AI aided annotation of NSCLC-Radiomics, LIDC-IDRI, Duke-Breast-Cancer-MRI, I-SPY2 Trial

We are looking at AI aided annotation of 4 datasets -
NSCLC-Radiomics, LIDC-IDRI, Duke-Breast-Cancer-MRI, I-SPY2 Trial

  1. We are considering three models -
    UNETR for NSCLC-Radiomics and Duke-Breast-Cancer-MRI
    Bi-Directional ConvLSTM U-Net with Densely Connected Convolutions. for LIDC-IDRI
    Detectron2 from Meta AI for I-SPY2 Trial

(UNETR - Transformers for 3D Medical Image Segmentation - [2103.10504] UNETR: Transformers for 3D Medical Image Segmentation)

(Detectron2 - Google Colab)

Would you recommend other models?

  1. For QC metrics we are considering IOU, Dice coefficient and crossentropy loss. Would you recommend other metrics?

Warm regards,
Aparna

@Aparna_Prabhu we are here to answer your questions about IDC and support your use of data from IDC for your work. Your questions go beyond the scope of responsibilities of the IDC team.

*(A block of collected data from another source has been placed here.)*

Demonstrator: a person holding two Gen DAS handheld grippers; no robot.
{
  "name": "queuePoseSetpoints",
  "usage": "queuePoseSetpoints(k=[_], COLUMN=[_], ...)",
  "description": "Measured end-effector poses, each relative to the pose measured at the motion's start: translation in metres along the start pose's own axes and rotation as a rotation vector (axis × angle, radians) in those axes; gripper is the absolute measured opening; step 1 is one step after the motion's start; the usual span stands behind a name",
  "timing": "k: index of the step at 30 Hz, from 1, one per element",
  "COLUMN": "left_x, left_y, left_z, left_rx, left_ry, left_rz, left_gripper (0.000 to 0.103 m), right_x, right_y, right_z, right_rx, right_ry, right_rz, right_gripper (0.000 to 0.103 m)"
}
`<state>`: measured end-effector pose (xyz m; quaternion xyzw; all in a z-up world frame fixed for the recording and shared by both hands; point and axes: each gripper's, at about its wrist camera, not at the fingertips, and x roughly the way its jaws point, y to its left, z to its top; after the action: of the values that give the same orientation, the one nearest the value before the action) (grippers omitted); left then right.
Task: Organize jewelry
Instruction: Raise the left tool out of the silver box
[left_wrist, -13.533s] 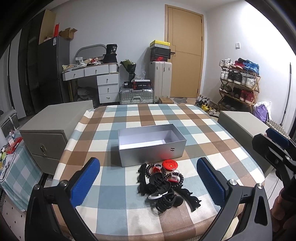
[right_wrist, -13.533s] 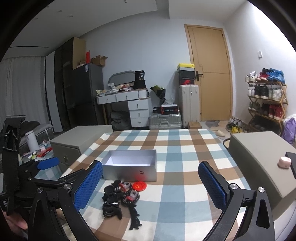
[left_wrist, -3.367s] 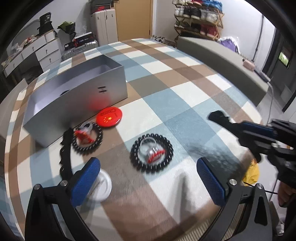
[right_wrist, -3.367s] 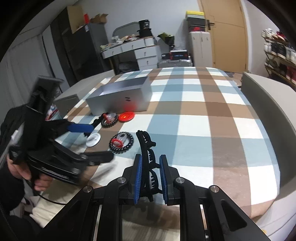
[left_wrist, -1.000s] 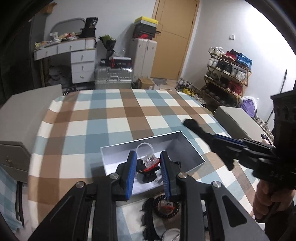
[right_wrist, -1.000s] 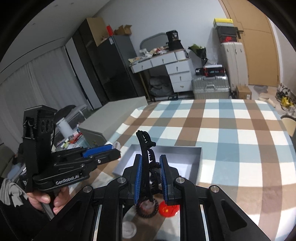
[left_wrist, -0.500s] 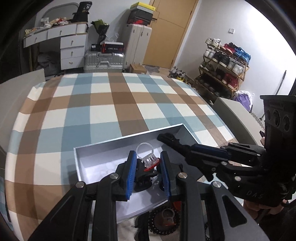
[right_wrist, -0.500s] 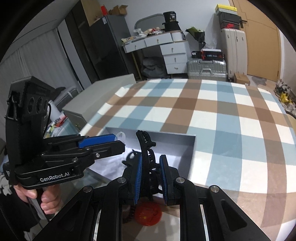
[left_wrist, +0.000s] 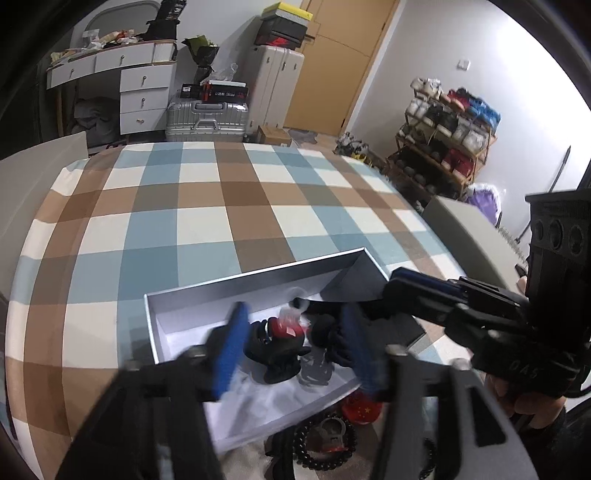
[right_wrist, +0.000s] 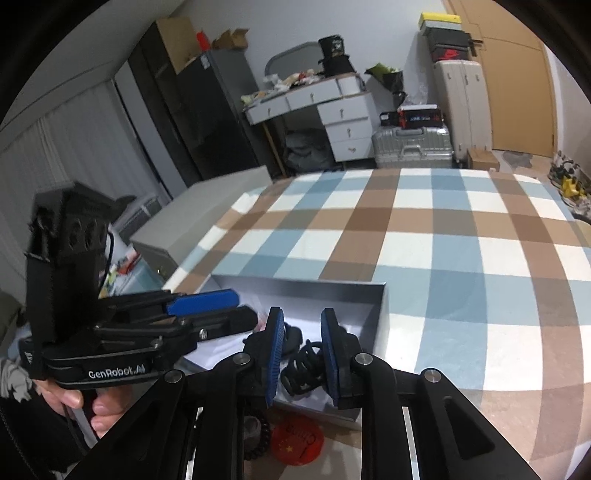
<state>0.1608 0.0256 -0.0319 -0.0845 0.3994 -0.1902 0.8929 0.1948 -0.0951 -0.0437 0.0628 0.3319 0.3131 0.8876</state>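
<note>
1. Left gripper (left_wrist: 291, 347) is over the grey box (left_wrist: 207, 295) on the checked tablecloth (left_wrist: 207, 206). Jaws have just been opening and stand apart; view is motion-blurred.
2. Between and below them, the black beaded bracelet with the red charm (left_wrist: 280, 332) lies in the box, no pad touching it.
3. Right gripper (right_wrist: 301, 354) reaches into the same box from the right. Jaws have just been opening, a narrow gap now.
4. Black hair clip (right_wrist: 303, 365) sits in that gap on the box floor; cannot tell if the pads still touch it.
5. Outside the box, at its near wall: red round badge (right_wrist: 297, 439) and another black beaded bracelet (left_wrist: 325, 443).
</note>
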Motion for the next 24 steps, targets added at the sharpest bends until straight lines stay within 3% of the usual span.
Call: queuePoseSetpoints(k=[2,9,16,19,24], left_x=[-0.007,-0.022,-0.037,-0.044,-0.058], left_y=[-0.002,-0.010,-0.021,-0.023,-0.027], left_z=[-0.001,0.000,-0.005,-0.009,-0.017], left_rx=[0.005,0.027,0.062,0.061,0.054], left_ry=[-0.019,-0.056,-0.086,-0.102,-0.141], left_rz=[-0.001,0.037,0.062,0.092,0.113], left_gripper=[0.057,0.058,0.059,0.072,0.077], right_x=[-0.010,-0.046,-0.071,-0.085,-0.106], right_y=[0.001,0.013,0.027,0.034,0.043], right_z=[0.000,0.002,-0.004,-0.008,-0.018], right_rx=[0.000,-0.013,-0.025,-0.030,-0.028], right_ry=[-0.032,-0.144,-0.194,-0.236,-0.290], right_rz=[-0.002,-0.014,-0.026,-0.042,-0.033], right_gripper=[0.037,0.054,0.070,0.079,0.089])
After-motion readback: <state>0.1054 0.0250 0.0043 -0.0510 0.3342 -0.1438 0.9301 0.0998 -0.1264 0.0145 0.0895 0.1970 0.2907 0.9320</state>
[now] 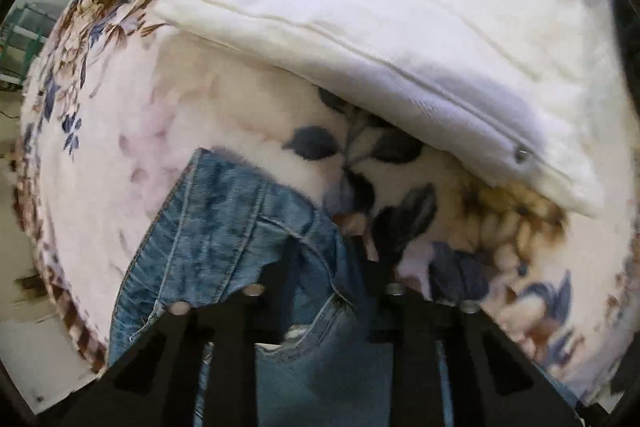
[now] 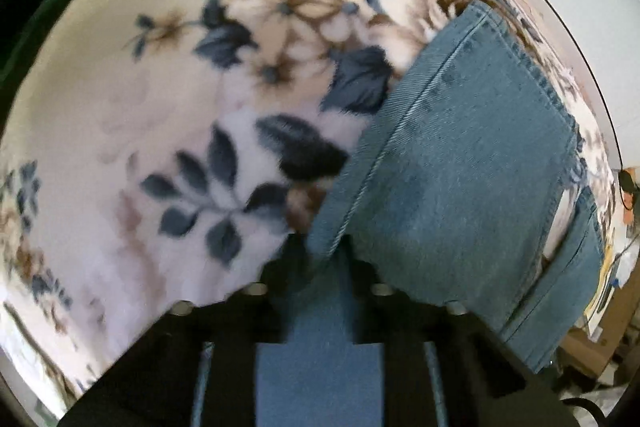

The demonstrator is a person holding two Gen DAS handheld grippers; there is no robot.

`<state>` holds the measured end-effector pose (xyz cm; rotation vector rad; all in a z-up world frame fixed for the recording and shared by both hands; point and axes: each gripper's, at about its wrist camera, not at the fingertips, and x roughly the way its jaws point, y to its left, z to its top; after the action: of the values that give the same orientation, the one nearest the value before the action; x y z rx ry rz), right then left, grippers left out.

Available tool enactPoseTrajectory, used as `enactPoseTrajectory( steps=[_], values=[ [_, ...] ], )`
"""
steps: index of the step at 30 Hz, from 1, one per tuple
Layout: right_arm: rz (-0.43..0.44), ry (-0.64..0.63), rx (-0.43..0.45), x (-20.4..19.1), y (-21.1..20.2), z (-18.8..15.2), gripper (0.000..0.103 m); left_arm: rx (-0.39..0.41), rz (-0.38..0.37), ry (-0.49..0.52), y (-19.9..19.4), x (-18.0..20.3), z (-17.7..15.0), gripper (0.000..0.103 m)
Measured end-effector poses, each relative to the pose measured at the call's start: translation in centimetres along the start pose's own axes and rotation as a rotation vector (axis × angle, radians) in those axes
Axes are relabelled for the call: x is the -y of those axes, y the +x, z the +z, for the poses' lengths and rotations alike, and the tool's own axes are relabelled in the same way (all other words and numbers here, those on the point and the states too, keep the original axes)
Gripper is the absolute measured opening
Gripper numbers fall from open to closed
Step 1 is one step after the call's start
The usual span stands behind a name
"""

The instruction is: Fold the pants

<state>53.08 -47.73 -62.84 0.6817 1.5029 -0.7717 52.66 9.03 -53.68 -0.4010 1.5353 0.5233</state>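
Note:
The blue denim jeans point(image 1: 224, 227) hang from my left gripper point(image 1: 326, 251), which is shut on the waistband near a front pocket. In the right wrist view my right gripper point(image 2: 326, 247) is shut on a seam of the jeans' leg end point(image 2: 472, 163), whose stitched hem lies up and to the right. Both grippers hold the denim just above the floral fleece blanket point(image 1: 120, 147), which also shows in the right wrist view point(image 2: 140, 107). The denim passes between the black fingers of each gripper and covers their tips.
A folded white garment point(image 1: 360, 19) with a seam and a rivet lies on the blanket beyond the left gripper. A green rack point(image 1: 20, 39) stands past the bed's left edge. Clutter and cardboard point(image 2: 600, 327) lie off the bed's right edge.

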Motion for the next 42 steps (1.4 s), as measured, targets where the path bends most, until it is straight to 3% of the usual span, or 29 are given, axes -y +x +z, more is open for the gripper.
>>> enactPoseTrajectory(
  steps=[6, 10, 12, 15, 18, 20, 22, 24, 26, 29, 30, 31, 34, 38, 40, 41, 42],
  values=[
    [0.099, -0.065, 0.091, 3.8, -4.8, -3.5, 0.007, 0.141, -0.175, 0.012, -6.6, -5.1, -3.9, 0.012],
    [0.169, -0.094, 0.108, 9.8, -8.4, -7.6, 0.007, 0.186, -0.286, -0.021, -11.2, -10.2, -8.2, 0.012],
    [0.179, -0.091, 0.091, 12.9, -9.8, -9.2, 0.007, 0.199, -0.307, -0.020, -11.5, -11.9, -11.2, 0.012],
    [0.165, -0.088, 0.048, 17.1, -9.7, -12.6, 0.007, 0.159, -0.308, -0.038, -10.6, -14.0, -15.8, 0.012],
    [0.148, -0.106, -0.026, 20.6, -6.2, -15.1, 0.008, 0.069, -0.268, -0.083, -7.0, -17.0, -20.0, 0.009],
    [0.165, -0.116, -0.062, 22.4, -3.8, -15.9, 0.016, 0.013, -0.259, -0.133, -4.1, -19.0, -22.3, 0.007],
    [0.217, -0.104, -0.088, 23.9, -2.6, -16.4, 0.047, -0.040, -0.247, -0.195, -1.7, -20.7, -24.1, 0.007],
    [0.299, -0.066, -0.061, 26.1, -3.1, -16.7, 0.061, -0.049, -0.307, -0.270, -1.0, -22.0, -25.7, 0.008],
    [0.327, -0.038, -0.020, 27.8, -3.8, -16.8, 0.062, -0.024, -0.335, -0.298, -1.3, -22.6, -26.4, 0.010],
    [0.348, 0.023, 0.019, 30.2, -4.2, -15.9, 0.066, 0.040, -0.379, -0.340, -1.9, -22.9, -26.4, 0.038],
    [0.333, 0.054, 0.021, 30.9, -4.0, -15.1, 0.066, 0.055, -0.399, -0.356, -1.8, -22.8, -26.0, 0.052],
    [0.332, 0.094, 0.024, 31.7, -3.6, -14.6, 0.066, 0.057, -0.408, -0.370, -1.3, -23.1, -25.8, 0.058],
    [0.311, 0.213, 0.011, 33.2, -1.6, -13.3, 0.066, 0.047, -0.426, -0.439, 0.5, -22.7, -23.9, 0.058],
    [0.383, 0.329, -0.012, 33.8, 1.4, -12.4, 0.066, 0.041, -0.373, -0.450, 2.5, -22.1, -22.1, 0.058],
    [0.431, 0.330, 0.018, 33.1, 2.3, -12.3, 0.059, 0.023, -0.364, -0.474, 3.5, -22.1, -21.3, 0.058],
    [0.416, 0.318, 0.040, 32.7, 2.3, -12.3, 0.055, 0.017, -0.369, -0.501, 3.7, -22.1, -21.2, 0.058],
    [0.399, 0.305, 0.067, 32.4, 2.3, -12.4, 0.039, 0.018, -0.384, -0.547, 3.9, -22.4, -21.0, 0.057]
  ],
)
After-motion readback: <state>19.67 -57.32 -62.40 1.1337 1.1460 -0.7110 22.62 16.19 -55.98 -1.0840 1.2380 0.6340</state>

For selecting models and evaluation metrics my recommendation would be to consult the latest developments in the literature for the specific annotation tasks. You could also reach out to the submitters of the collections you mentioned and ask for their opinion. If there are other users within the IDC community who might have recommendations, they are welcomed to respond in this thread.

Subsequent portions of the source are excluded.